How to complete this task
The line with "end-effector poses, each", the line with "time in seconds", and all lines between them in the material below: return these exactly, and no others.

Supplied information
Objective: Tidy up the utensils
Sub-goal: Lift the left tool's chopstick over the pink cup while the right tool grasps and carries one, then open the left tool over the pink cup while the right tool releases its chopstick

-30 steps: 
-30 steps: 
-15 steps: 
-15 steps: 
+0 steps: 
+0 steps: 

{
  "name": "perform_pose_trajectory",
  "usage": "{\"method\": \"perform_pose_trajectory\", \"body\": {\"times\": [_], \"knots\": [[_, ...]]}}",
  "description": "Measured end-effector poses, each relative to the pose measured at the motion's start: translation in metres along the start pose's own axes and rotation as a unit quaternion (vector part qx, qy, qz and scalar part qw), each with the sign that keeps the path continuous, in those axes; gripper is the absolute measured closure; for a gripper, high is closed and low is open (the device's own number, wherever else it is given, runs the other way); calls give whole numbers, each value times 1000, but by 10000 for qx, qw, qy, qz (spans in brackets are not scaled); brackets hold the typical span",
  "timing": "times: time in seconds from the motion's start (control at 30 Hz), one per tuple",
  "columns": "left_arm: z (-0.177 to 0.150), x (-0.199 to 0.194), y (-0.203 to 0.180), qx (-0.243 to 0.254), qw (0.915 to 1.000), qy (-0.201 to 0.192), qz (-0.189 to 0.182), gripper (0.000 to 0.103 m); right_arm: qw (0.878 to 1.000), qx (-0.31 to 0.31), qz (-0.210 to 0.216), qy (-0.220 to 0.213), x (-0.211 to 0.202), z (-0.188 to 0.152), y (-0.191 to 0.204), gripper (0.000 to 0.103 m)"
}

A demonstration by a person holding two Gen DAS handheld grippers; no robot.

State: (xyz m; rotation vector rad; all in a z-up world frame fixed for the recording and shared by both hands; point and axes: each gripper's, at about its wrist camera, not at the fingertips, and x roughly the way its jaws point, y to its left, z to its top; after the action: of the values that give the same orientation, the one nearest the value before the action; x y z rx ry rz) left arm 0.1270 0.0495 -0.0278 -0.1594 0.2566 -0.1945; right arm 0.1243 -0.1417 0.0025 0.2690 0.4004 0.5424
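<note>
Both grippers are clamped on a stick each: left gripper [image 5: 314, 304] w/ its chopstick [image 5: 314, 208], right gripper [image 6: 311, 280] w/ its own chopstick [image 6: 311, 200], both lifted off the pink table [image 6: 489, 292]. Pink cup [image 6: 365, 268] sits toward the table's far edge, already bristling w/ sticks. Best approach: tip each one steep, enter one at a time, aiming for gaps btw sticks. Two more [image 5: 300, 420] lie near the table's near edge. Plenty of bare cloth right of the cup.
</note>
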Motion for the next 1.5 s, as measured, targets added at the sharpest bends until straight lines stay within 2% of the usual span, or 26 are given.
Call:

Response to the task
  "description": "Measured end-effector poses, each relative to the pose measured at the motion's start: translation in metres along the start pose's own axes and rotation as a unit quaternion (vector part qx, qy, qz and scalar part qw), each with the sign that keeps the path continuous, in those axes; gripper is the absolute measured closure; for a gripper, high is closed and low is open (the device's own number, wherever else it is given, runs the other way); calls give whole numbers, each value times 1000, but by 10000 for qx, qw, qy, qz (spans in brackets are not scaled); brackets hold the typical span",
  "timing": "times: time in seconds from the motion's start (control at 30 Hz), one per tuple",

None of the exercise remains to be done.